De meest brute film van de herfst bevat kopstoten, bloedige handen en pijnstillers in overvloed. Is er iets van waar?


The Smashing Machine is in essentie een old-school boksfilm, overgeplant naar de relatief nieuwe discipline mixed martial arts. (Voor degenen die de vechtsport niet volgen: MMA stelt vechters in principe in staat om technieken te introduceren uit welke vechtsport dan ook waarvan ze denken dat die hen zal helpen winnen – niet alleen boksen, maar ook worstelen, karate, capoeira, jiujitsu, kungfu, kickboksen, sumo en meer.) En net als bij boksfilms hangt je plezier er misschien van af hoe enthousiast je bent over het kijken naar grote kerels die elkaar helemaal in elkaar slaan, begeleid door vette geluidseffecten.

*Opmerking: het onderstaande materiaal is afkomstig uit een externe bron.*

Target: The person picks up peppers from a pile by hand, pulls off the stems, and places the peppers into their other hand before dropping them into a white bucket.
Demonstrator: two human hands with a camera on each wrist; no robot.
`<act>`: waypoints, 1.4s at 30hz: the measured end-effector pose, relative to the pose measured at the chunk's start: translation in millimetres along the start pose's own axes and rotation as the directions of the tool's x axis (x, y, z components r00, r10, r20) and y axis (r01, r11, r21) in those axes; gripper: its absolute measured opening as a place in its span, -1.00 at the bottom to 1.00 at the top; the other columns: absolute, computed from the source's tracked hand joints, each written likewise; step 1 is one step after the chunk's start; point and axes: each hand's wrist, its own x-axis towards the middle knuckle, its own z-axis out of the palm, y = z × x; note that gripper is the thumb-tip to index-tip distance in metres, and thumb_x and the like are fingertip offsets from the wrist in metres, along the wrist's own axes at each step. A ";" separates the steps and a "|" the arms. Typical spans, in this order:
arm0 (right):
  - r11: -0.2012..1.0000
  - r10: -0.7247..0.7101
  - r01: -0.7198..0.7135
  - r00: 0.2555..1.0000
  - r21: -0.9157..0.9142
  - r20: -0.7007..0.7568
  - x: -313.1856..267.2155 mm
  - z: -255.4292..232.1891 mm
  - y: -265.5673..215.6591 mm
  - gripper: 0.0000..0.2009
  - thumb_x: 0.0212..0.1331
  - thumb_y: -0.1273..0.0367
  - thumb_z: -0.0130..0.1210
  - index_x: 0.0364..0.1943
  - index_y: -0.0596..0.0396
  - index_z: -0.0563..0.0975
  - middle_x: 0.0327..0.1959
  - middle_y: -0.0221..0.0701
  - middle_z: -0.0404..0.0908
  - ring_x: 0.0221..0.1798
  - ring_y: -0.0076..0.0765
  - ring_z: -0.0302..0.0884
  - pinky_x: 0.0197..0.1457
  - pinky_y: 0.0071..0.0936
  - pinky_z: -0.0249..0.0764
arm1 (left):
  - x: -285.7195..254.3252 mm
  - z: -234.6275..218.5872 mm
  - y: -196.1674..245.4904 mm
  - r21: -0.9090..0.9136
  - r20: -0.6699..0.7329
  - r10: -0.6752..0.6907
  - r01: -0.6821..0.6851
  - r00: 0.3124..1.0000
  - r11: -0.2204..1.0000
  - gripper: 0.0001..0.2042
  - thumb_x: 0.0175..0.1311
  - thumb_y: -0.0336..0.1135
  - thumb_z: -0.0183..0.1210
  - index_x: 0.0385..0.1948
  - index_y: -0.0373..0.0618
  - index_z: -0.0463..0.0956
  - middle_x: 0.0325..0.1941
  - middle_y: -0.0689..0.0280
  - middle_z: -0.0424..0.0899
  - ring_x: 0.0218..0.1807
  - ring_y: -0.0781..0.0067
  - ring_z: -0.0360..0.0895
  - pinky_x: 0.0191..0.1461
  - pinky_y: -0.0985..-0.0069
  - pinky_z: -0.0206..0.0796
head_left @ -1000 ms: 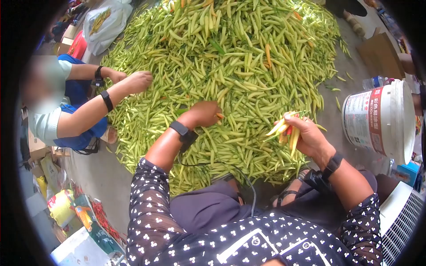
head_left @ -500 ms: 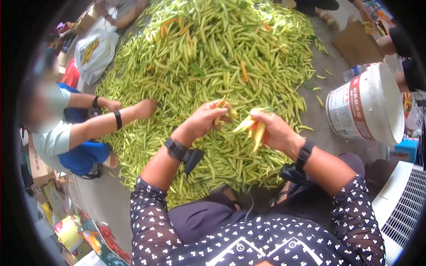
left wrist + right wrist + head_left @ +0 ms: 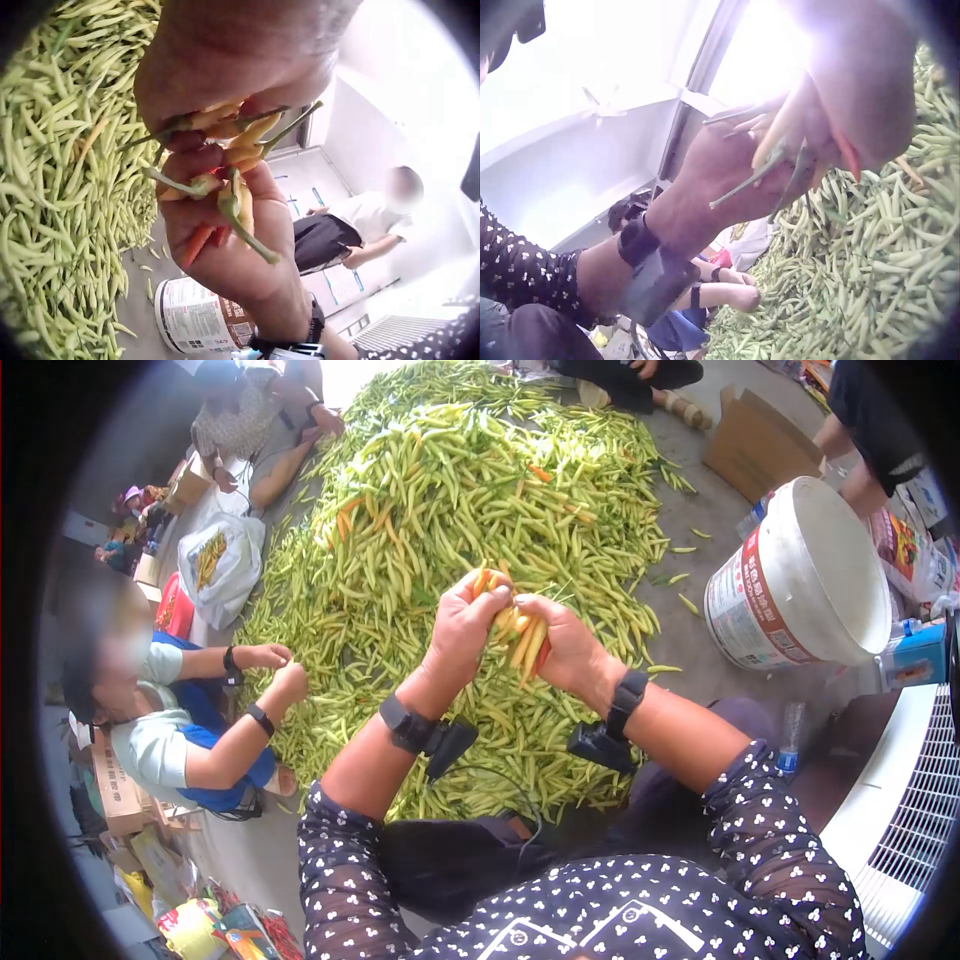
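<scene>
My left hand (image 3: pixel 466 628) and right hand (image 3: pixel 566 648) meet above a big heap of pale green chili peppers (image 3: pixel 440 490). The right hand grips a bunch of yellow, orange and red chili peppers (image 3: pixel 528 644), whose tips hang below the fingers. Orange chili peppers (image 3: pixel 486 581) show in the curled fingers of the left hand, its thumb close to the right thumb. Green stems stick out between the two hands in the left wrist view, around a yellow chili pepper (image 3: pixel 244 206). In the right wrist view a red pepper tip (image 3: pixel 847 156) shows below the right hand.
A white bucket (image 3: pixel 830 575) stands right of the heap, with a cardboard box (image 3: pixel 760 445) behind it. Another person (image 3: pixel 165 710) sits at the left edge. Beyond are a white bag (image 3: pixel 225 585) and a red basin (image 3: pixel 174 607). More people sit at the far side.
My left hand has risen from the heap with orange chili peppers. The right hand has moved left with its bunch, and both hands now meet. The person at left has drawn their hands back.
</scene>
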 end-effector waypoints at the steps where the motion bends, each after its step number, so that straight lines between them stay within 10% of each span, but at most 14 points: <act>1: 0.998 -0.007 0.004 0.999 0.058 0.046 -1.0 3.2 -3.4 -0.82 0.21 0.32 -0.15 -0.21 0.07 0.42 -0.40 -0.44 0.48 -0.37 -0.46 0.45 -0.27 -0.47 0.42 | 0.4 6.1 6.0 0.008 0.006 0.003 -0.003 1.000 1.000 -0.90 0.16 -0.45 -0.03 -0.33 -0.21 0.42 -0.42 0.38 0.43 -0.38 0.58 0.37 -0.18 0.62 0.25; 4: 0.985 -0.007 -0.011 0.995 0.174 0.104 0.0 9.3 -10.0 -0.78 0.24 0.30 -0.21 -0.15 0.07 0.40 -0.28 -0.42 0.50 -0.25 -0.46 0.48 -0.14 -0.45 0.43 | -1.3 23.5 20.5 0.778 0.180 0.377 -0.366 0.909 0.510 -0.81 0.07 -0.46 0.00 -0.25 -0.25 0.43 -0.13 0.12 0.43 -0.13 0.20 0.43 -0.03 0.42 0.27; 9: 0.977 -0.066 0.032 0.986 0.212 0.155 5.9 8.8 -13.9 -0.79 0.23 0.31 -0.13 -0.12 0.05 0.41 -0.22 -0.44 0.50 -0.18 -0.50 0.47 -0.08 -0.50 0.41 | 8.5 32.1 -3.4 0.755 -0.005 0.522 -0.338 0.853 0.561 -0.72 0.20 -0.35 -0.06 -0.09 -0.24 0.43 0.04 0.02 0.37 0.11 0.12 0.33 0.19 0.41 0.13; 11: 0.989 -0.106 0.089 0.984 0.119 0.143 3.2 9.8 -8.5 -0.76 0.23 0.33 -0.11 -0.07 0.07 0.39 -0.18 -0.44 0.50 -0.13 -0.49 0.46 -0.02 -0.48 0.39 | 18.8 16.5 -27.5 0.346 -0.198 0.373 -0.292 0.906 0.892 -0.64 0.32 -0.22 -0.15 -0.04 -0.34 0.38 0.12 0.01 0.33 0.17 0.10 0.28 0.24 0.38 0.07; 16: 0.984 -0.144 0.156 0.981 -0.087 0.128 -17.5 8.5 -19.1 -0.69 0.18 0.40 -0.03 0.02 0.10 0.34 -0.17 -0.46 0.50 -0.12 -0.51 0.46 0.01 -0.48 0.38 | 1.7 40.3 -4.8 0.514 -0.012 0.252 -0.210 0.968 0.832 -0.31 0.33 0.18 -0.47 0.22 -0.29 0.10 0.38 -0.02 -0.10 0.42 0.21 -0.18 0.40 0.38 -0.33; 24: 0.889 -0.389 0.384 0.921 -0.251 0.031 -28.7 1.8 -49.4 -0.77 0.09 0.46 0.02 -0.13 0.17 0.46 -0.28 -0.44 0.55 -0.25 -0.54 0.48 -0.15 -0.57 0.38 | 22.5 61.6 -11.3 0.292 0.108 0.175 -0.200 0.979 0.935 -0.31 0.35 0.10 -0.32 0.31 -0.18 -0.38 0.37 0.10 -0.01 0.35 0.34 -0.01 0.37 0.46 -0.20; 26: 0.873 -0.400 0.369 0.916 -0.318 -0.038 -42.4 3.4 -74.0 -0.81 0.10 0.47 -0.01 -0.17 0.11 0.48 -0.36 -0.42 0.56 -0.36 -0.50 0.49 -0.31 -0.52 0.42 | 7.7 84.6 17.2 0.323 0.045 0.139 -0.146 0.989 0.935 -0.33 0.31 0.21 -0.43 0.30 -0.11 -0.11 0.38 0.17 0.01 0.38 0.29 -0.06 0.37 0.26 -0.25; 28: -0.120 -0.651 0.394 0.662 -0.911 0.371 -64.5 -10.5 -121.4 -0.82 0.14 0.43 -0.04 -0.17 0.04 0.47 -0.38 -0.36 0.57 -0.42 -0.44 0.50 -0.38 -0.51 0.42 | 14.4 78.9 23.7 0.431 0.017 0.122 -0.117 0.992 0.895 -0.32 0.29 0.25 -0.48 0.29 -0.07 -0.01 0.38 0.19 0.01 0.39 0.28 -0.08 0.37 0.17 -0.28; 31: -0.073 -0.858 0.583 0.377 -0.809 0.349 -117.1 -5.3 -206.3 -0.76 0.20 0.27 -0.05 -0.20 0.16 0.44 -0.27 -0.21 0.55 -0.24 -0.42 0.51 -0.13 -0.57 0.41 | 41.1 38.6 9.1 0.222 -0.014 0.295 -0.285 0.955 0.933 -0.51 0.39 -0.09 -0.34 0.13 -0.32 0.23 0.23 0.08 0.27 0.31 0.29 0.12 0.38 0.42 -0.19; 32: 0.291 -0.927 0.718 0.376 -0.632 0.000 -133.7 -4.5 -233.8 -0.80 0.16 0.32 0.02 -0.20 0.13 0.46 -0.30 -0.27 0.55 -0.28 -0.45 0.52 -0.21 -0.61 0.45 | 42.2 22.3 12.4 0.317 -0.023 0.220 -0.201 0.975 0.927 -0.47 0.35 0.03 -0.34 0.14 -0.20 0.26 0.24 0.15 0.27 0.32 0.25 0.09 0.33 0.26 -0.13; 34: -0.012 -1.000 0.722 -0.014 -0.691 0.002 -159.6 -8.3 -269.9 -0.82 -0.03 0.41 0.19 -0.32 0.18 0.54 -0.46 -0.41 0.55 -0.53 -0.59 0.49 -0.51 -0.66 0.38 | 45.7 -11.6 17.1 0.495 -0.090 0.204 -0.134 0.975 0.858 -0.50 0.34 0.01 -0.30 0.07 -0.18 0.34 0.17 0.17 0.36 0.27 0.26 0.17 0.28 0.27 -0.03; 37: -0.049 -0.993 0.264 0.089 -0.963 0.075 -183.0 -88.2 -310.5 -0.77 -0.01 0.39 0.18 -0.24 0.13 0.54 -0.42 -0.42 0.55 -0.44 -0.55 0.52 -0.42 -0.62 0.42 | 37.4 -36.3 26.0 0.496 -0.269 0.151 0.002 0.951 0.869 -0.63 0.32 -0.16 -0.12 -0.07 -0.29 0.45 0.03 0.16 0.49 0.12 0.37 0.35 0.22 0.50 0.08; 39: -0.117 -0.993 -0.590 0.083 -0.799 0.084 -175.0 -127.2 -316.6 -0.73 0.03 0.33 0.15 -0.17 0.11 0.53 -0.30 -0.37 0.56 -0.26 -0.52 0.50 -0.19 -0.53 0.41 | 46.8 -94.1 12.5 0.562 -0.250 0.191 -0.018 0.949 0.827 -0.64 0.29 -0.17 -0.05 -0.08 -0.30 0.46 -0.08 0.22 0.56 0.00 0.42 0.43 0.11 0.51 0.19; 42: -0.060 -0.993 -0.073 0.107 -0.996 0.052 -150.7 -61.9 -265.8 -0.71 0.05 0.30 0.13 -0.14 0.11 0.51 -0.18 -0.30 0.54 -0.11 -0.48 0.43 0.03 -0.49 0.30 | 35.2 -154.7 1.8 0.763 -0.184 0.193 0.017 0.964 0.646 -0.68 0.23 -0.21 0.01 -0.17 -0.33 0.49 -0.24 0.26 0.62 -0.18 0.44 0.51 -0.06 0.51 0.30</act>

De sport is misschien relatief nieuw, maar het verhaal van de film is traditioneel en vertrouwt op het Raging Bull-trope, de kwetsbare kampioen op weg naar beneden, in tegenstelling tot het alternatieve Rocky- achtige, dappere underdog op weg naar boven-verhaal. De kampioen in kwestie is Mark Kerr, een voormalig worstelaar op de universiteit die een vroege ster van de MMA-scene werd dankzij zijn bereidheid om pijn te veroorzaken en te verdragen. Maar hij wordt naar beneden gehaald door een verslaving aan pijnstillers, evenals door toenemende alcoholconsumptie en een codependente relatie met zijn vriendin. Het lijkt erop dat de juryleden van het Filmfestival van Venetië een zwak hebben voor verhalen over professionele worstelaars die vechten tegen hun demonen: de film won schrijver-regisseur Benny Safdie een Zilveren Leeuw op het festival van dit jaar, terwijl het VFF in 2008 een Gouden Leeuw uitreikte aan Darren Aronofsky voor The Wrestler , een soortgelijk verhaal over een atleet op een neergaande lijn.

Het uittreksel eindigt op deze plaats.